“‘Everything that is, is light’: Andrey Tarkovsky and experimental film in the US (using the example of Stan Brakhage).” A lecture by Robert Bird

DESCRIPTION

Invited by the classic of American experimental film Stan Brakhage, in 1983 Andrey Tarkovsky visited the Telluride Film Festival (Colorado). Along with a mini-retrospective of Tarkovsky’s pictures, Brakhage’s own new film—Hell Spit Flexion (1983)— was screened at the festival.

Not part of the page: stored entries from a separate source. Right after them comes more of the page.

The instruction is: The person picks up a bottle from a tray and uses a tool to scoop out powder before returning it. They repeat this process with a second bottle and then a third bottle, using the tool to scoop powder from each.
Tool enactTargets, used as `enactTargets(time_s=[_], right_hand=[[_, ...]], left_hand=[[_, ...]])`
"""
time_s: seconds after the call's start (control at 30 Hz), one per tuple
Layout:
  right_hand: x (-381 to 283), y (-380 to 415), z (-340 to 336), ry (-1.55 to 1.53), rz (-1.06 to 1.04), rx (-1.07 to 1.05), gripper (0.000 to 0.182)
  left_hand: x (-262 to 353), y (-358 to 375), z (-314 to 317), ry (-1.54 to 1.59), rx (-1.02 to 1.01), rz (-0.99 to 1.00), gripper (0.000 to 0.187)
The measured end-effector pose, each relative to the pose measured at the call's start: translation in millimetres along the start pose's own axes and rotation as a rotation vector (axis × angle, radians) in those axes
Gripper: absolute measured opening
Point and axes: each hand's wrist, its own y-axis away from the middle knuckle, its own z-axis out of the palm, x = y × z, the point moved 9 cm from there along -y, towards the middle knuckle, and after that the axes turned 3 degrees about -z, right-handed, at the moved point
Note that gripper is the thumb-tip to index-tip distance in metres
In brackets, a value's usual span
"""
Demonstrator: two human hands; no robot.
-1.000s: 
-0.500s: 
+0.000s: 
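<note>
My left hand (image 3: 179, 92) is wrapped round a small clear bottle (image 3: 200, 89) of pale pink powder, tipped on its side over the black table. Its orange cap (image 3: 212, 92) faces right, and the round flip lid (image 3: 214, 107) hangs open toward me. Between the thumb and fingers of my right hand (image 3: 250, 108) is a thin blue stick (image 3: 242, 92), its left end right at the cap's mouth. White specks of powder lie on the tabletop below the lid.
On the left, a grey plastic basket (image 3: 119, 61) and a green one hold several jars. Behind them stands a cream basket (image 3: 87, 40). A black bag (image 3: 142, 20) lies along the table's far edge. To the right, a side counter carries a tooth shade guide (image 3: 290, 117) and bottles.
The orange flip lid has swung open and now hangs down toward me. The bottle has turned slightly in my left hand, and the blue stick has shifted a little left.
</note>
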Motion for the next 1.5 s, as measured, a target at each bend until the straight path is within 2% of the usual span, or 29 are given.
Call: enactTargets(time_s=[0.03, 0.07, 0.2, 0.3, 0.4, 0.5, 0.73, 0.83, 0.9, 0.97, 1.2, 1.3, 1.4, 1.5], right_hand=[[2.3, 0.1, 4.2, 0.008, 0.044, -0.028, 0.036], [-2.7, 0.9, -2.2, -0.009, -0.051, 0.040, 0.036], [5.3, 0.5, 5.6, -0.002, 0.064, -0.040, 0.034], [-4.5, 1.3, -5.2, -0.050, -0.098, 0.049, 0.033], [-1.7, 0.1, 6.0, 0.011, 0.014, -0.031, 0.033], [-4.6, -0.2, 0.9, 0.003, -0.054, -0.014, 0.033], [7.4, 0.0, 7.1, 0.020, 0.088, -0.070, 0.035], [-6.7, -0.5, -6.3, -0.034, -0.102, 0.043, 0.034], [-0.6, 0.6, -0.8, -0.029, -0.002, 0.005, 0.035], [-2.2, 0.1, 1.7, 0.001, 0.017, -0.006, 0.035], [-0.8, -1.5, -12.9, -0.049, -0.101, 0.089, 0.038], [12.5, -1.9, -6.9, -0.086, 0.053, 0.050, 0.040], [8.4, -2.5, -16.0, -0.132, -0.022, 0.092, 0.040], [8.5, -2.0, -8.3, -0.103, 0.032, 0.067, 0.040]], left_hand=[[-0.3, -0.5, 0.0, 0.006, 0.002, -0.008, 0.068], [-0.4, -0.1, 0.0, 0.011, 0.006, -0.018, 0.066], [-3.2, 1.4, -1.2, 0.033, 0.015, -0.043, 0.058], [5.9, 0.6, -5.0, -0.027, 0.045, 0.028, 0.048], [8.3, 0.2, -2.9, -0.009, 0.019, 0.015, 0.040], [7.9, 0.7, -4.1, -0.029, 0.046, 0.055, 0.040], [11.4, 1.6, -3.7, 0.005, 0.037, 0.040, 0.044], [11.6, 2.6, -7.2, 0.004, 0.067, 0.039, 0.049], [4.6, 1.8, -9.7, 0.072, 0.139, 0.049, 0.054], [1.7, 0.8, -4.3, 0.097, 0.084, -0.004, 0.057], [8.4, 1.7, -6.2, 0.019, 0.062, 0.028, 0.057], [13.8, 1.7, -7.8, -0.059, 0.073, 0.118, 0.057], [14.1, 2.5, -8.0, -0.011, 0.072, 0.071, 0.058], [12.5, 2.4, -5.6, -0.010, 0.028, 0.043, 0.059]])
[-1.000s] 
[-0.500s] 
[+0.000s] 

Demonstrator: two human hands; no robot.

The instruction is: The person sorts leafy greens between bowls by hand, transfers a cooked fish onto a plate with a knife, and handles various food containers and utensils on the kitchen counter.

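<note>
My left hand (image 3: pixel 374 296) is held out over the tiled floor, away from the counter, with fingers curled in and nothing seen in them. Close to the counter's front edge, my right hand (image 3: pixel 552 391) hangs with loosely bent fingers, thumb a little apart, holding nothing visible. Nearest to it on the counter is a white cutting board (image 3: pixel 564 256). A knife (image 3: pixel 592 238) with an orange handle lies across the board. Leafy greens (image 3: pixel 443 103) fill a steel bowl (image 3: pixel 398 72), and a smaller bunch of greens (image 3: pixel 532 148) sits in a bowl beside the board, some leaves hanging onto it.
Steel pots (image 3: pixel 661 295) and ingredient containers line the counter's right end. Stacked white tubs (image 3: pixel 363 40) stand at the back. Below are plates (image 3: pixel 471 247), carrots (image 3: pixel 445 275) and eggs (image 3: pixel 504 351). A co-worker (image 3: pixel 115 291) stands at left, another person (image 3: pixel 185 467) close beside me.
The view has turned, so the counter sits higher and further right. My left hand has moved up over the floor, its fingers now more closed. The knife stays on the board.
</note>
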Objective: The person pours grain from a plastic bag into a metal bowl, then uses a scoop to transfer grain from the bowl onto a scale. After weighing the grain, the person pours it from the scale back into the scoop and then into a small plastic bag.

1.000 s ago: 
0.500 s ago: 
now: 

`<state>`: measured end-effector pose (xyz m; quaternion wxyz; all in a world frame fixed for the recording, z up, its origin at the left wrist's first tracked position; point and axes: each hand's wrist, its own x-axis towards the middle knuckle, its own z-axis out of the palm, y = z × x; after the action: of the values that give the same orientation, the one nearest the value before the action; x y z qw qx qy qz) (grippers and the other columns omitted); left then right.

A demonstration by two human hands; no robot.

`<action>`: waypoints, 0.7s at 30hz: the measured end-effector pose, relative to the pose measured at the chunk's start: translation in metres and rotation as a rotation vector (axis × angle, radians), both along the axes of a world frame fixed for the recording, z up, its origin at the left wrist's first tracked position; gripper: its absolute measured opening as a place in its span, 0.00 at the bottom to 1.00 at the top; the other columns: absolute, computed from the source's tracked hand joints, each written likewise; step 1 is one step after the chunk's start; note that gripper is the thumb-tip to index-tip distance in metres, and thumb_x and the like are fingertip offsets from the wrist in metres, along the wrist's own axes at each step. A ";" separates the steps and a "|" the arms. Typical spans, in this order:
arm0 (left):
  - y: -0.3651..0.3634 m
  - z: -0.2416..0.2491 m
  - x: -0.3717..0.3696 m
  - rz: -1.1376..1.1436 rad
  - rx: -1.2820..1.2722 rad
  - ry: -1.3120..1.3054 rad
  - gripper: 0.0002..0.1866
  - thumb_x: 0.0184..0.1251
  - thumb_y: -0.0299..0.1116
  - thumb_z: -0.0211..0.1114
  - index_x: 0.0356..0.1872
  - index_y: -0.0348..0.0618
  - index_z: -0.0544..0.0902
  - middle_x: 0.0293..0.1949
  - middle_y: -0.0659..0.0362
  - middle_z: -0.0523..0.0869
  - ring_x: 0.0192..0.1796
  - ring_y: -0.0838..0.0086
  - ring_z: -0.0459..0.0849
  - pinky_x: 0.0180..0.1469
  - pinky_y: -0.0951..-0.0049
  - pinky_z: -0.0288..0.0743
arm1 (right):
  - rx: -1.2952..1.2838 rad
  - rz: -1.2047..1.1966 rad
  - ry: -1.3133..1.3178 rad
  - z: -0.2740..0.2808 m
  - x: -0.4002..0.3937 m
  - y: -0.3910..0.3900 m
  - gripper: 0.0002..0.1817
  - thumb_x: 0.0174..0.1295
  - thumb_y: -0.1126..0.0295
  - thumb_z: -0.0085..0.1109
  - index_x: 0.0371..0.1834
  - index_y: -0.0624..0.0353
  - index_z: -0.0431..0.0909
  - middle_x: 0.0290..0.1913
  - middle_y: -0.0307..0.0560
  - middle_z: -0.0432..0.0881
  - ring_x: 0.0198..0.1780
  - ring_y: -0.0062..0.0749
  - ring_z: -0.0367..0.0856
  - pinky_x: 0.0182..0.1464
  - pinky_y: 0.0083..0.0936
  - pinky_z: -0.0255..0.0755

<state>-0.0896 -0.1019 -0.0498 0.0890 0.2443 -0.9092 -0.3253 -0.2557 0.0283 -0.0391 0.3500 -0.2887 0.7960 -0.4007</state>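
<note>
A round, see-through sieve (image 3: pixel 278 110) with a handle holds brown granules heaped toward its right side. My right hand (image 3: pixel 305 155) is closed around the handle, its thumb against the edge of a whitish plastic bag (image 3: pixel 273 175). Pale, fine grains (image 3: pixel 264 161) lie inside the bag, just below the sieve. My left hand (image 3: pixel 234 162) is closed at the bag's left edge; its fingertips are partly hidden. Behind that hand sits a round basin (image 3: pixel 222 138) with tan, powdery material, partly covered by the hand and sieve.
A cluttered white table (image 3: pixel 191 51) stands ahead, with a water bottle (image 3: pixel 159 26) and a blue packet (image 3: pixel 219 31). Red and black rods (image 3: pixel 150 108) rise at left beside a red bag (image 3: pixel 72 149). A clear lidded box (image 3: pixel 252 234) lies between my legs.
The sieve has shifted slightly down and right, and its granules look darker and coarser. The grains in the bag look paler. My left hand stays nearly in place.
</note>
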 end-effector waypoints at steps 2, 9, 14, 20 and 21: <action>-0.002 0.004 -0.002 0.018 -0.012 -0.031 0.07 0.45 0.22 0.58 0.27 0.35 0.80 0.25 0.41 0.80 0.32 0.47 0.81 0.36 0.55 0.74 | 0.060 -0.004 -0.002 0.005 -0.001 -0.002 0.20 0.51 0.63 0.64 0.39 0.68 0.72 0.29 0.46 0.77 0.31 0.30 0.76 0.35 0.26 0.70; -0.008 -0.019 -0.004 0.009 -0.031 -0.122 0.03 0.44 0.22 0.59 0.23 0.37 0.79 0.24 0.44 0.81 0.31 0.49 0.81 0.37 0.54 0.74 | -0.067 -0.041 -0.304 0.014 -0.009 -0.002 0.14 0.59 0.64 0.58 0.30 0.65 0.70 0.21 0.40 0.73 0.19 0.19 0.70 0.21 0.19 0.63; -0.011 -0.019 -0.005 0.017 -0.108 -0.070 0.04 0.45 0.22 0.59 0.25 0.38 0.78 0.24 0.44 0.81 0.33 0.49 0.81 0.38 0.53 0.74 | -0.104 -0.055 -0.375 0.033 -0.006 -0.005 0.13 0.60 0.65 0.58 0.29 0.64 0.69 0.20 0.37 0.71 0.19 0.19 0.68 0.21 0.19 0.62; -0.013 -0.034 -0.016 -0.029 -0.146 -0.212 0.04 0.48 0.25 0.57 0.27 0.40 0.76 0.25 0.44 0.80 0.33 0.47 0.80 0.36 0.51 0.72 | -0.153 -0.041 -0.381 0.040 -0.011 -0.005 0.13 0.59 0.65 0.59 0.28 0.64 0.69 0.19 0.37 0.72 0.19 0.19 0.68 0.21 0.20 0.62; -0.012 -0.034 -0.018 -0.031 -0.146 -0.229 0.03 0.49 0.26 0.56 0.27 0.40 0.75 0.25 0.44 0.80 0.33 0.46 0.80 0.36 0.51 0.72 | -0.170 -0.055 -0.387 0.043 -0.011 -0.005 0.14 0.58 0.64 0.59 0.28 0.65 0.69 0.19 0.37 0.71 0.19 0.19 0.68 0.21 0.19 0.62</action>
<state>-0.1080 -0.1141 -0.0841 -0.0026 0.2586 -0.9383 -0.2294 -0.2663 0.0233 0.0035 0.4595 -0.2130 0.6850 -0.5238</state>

Using the opportunity, Brakhage also showed the Russian colleague his other works by projecting them on the wallpaper in a hotel room. Inspired by this experience, he wrote an essay about the seminal (non)meeting with Tarkovsky and the Russian classic’s attitude to experimental film. Based on this story, Robert Bird’s lecture will trace similarities between the practice of Tarkovsky and the evolution of experimental film (from Maya Deren to Nathaniel Dorsky).

ABOUT THE LECTURER

Robert Bird is Professor at the University of Chicago, specialist in the history and theory of twentieth-century Russian literature and film. Author of books about Fyodor Dostoyevsky and the symbolist Vyacheslav Ivanov. Bird’s book about the film Andrey Rublev was published in 2005, while in 2008 he released the book Andrey Tarkovsky. The Elements of Cinema. Bird is author of articles on Alexander Sokurov, the aesthetic of the Lenfilm Studios, the video works of Olga Chernyshova, and the paintings of Alexander Medvedkin. In 2017 he participated in the preparation of the exhibition Revolution Every Day at the David and Alfred Smart Museum of Art at the University of Chicago and contributed to its comprehensive catalogue. He is currently completing the monograph Socialist Realism as a Model and is beginning work on the book Underground: Toward the History of Image-Concept.

HOW TO TAKE PART

Free admission with advance registration.

The talk will be delivered in English with simultaneous translation into Russian.